Le passage devenu ponctuel devant le Procureur de la République de hauts responsables politiques et de grands patrons d’entreprise, avec la perspective devenue quasi-systématique de finir provisoirement en prison, arrive à monopoliser l’intérêt de l’opinion dans un contexte particulier. Le fait est tellement extraordinaire que l’on se surprend à oublier que le pays est bloqué dans une des plus complexes crises politiques de son histoire. Cette opération fracassante, qui touche une bonne partie du personnel dirigeant de la période Bouteflika, qu’on a du mal à trouver ceux qui ne sont pas concernés par les convocations de la justice. Pas encore.

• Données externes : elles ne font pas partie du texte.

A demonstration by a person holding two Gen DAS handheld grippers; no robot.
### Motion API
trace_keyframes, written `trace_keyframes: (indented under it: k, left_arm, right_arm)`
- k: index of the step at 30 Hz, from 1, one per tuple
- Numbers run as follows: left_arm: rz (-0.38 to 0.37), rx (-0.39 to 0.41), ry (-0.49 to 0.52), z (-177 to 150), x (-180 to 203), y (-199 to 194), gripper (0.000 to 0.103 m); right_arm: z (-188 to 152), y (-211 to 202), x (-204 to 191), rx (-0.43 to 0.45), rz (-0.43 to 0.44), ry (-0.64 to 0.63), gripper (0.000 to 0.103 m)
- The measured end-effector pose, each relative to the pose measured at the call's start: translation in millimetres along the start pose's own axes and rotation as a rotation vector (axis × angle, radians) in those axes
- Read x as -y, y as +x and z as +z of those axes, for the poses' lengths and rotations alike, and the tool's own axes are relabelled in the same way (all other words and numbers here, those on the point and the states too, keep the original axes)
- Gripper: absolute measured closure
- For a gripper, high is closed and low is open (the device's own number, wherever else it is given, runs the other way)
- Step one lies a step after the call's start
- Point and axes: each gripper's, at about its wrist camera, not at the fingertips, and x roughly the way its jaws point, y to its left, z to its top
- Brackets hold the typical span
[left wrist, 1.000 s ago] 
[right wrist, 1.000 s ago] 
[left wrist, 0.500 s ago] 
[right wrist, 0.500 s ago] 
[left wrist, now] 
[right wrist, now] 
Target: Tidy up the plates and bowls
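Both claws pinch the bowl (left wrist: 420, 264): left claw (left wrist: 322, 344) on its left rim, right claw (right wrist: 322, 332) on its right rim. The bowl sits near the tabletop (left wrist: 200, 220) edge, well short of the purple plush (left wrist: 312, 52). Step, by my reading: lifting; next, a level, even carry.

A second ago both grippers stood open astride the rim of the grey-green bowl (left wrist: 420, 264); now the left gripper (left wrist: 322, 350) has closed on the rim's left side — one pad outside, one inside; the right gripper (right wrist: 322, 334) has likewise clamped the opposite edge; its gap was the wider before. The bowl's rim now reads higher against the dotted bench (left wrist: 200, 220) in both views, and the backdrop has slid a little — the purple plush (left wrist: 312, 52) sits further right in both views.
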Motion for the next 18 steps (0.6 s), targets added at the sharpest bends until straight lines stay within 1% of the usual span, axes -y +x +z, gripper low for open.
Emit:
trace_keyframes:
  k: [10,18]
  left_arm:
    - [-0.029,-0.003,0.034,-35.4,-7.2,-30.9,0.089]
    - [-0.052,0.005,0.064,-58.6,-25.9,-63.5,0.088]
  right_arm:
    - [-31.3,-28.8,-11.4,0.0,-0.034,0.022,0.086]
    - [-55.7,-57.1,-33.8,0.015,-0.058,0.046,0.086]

On pourrait argumenter à l’envie sur la part du politique et du juridique dans ce destin quasi collectif des dignitaires du système Bouteflika. Mais la profusion d’affaires en instruction, la gravité des motifs d’inculpation attestent d’une réalité pas vraiment belle à voir concernant un pays qui souffre. L’opinion est comme décontenancée par la diligence du glaive de la justice touchant, sans distinction, des puissants d’avant-le 22 février. Entre ceux qui s’extasient, en suivant avec stupeur les péripéties des ministres, walis et autres grands patrons face à la justice, et ceux qui estiment que tout ce chambardement judiciaire ne remplacera pas la « libération » politique tant attendue, les Algériens sont dans l’espérance.
Il y a effectivement une insistante angoisse sur le fait que cette action de la justice algérienne ne soit empreinte essentiellement par des contingences politiques. Que ce réveil de la justice n’est qu’une étape, qui va très vite s’estomper dès lors que la crise politique arrive à des niveaux moins stressants. Il est un fait inéluctable, si l’Algérie aura acquis un système judiciaire libéré un tant soit peu des injonctions politiques et des puissants lobbys, ce serait déjà une grande victoire arrachée par le mouvement populaire de contestation, déclenché, faut-il le rappeler, par le refus d’un humiliant cinquième mandat.